We use cookies to make this site as useful as possible. Read our cookie policy or allow cookies.

Magnificent seven: Principles of charity governance

02 October 2017 by Louise Thomson

Magnificent seven: Principles of charity governance - Read more

The core principles of the new Charity Governance Code will help the sector reach higher standards.

The charity environment has changed considerably since the first governance code for the sector was produced in 2005, with recent years being particularly challenging.

The ramifications of fundraising practices and high-profile governance failures are still playing out in the media, and there is much to be done in the sector to shore up public confidence.

The new Charity Governance Code was published in July, and where previous versions of the code were criticised for being overly focused on processes and procedures, this version tries to find a balance between the mechanics – the policies, procedures and processes – and the dynamics – the people, behaviours and culture – of good governance.

This presents new challenges for charity secretaries and governance professionals, requiring their softer skills to be used as adeptly as their technical knowledge.

Observe, advise, influence

Professor Andrew Kakabadse’s report on the role of the company secretary made it clear that governance professionals are perfectly placed to observe, advise and influence the board in fulfilling its duties and decision-making responsibilities in the best interests of the organisation.

The governance professional will have a number of anecdotes about how inappropriate behaviours, power struggles, egos and (dare I say) simple errors of judgment have contributed to poor governance, which has consequently impacted on the front line.

Critics of the previous code were right: you can have the best policies in place, but if they are not respected and followed, they are useless in improving governance.

But the reverse is also true: without clear rules and processes, nice people behaving impeccably can still lead an organisation to failure.
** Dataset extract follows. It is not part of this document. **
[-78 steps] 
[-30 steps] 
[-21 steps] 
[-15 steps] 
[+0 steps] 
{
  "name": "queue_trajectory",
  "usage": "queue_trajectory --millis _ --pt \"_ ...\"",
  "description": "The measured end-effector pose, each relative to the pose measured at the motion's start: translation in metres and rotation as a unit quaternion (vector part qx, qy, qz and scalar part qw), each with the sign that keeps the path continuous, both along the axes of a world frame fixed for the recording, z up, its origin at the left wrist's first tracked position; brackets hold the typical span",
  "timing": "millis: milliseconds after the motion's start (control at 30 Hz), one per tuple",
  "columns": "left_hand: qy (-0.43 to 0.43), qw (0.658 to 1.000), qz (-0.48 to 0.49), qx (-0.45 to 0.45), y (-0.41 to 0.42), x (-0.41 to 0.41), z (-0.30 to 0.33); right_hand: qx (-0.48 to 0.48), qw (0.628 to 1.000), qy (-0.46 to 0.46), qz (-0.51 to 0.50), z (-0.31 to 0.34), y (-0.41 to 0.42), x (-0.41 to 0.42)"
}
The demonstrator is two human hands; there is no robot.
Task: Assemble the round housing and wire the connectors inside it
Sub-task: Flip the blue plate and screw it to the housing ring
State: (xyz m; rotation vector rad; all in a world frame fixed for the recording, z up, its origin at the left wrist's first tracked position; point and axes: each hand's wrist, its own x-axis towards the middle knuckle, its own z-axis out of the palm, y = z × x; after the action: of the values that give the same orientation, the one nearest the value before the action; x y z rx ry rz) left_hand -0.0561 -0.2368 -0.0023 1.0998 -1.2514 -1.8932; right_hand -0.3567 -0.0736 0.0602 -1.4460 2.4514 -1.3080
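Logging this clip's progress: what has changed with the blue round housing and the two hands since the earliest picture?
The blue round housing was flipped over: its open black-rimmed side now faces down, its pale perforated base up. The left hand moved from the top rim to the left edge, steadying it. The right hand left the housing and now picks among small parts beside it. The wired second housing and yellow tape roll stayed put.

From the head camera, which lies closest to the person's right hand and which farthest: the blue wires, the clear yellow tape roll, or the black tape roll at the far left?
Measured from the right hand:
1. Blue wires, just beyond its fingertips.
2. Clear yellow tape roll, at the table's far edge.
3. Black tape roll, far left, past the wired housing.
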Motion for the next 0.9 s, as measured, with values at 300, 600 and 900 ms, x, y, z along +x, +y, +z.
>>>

The governance ecosystem is a delicate symbiosis of mechanics and dynamics.

“Without clear rules and processes, nice people behaving impeccably can still lead an organisation to failure”

The Charity Governance Code recognises that good governance builds on the strong foundations of compliance – what is termed the foundation principle of the trustee role and charity context.

Therefore the code does not restate the legal duties of trustees, but expects readers to be familiar with the Charity Commission’s ‘The essential trustee’ (CC3).

Governance professionals should ensure that all new and existing trustees are familiar with that guidance, along with the provisions of a charity’s governing document.

Once that basic information is absorbed, the board can move towards governance arrangements that lead to continuous improvement for them and the communities they seek to serve.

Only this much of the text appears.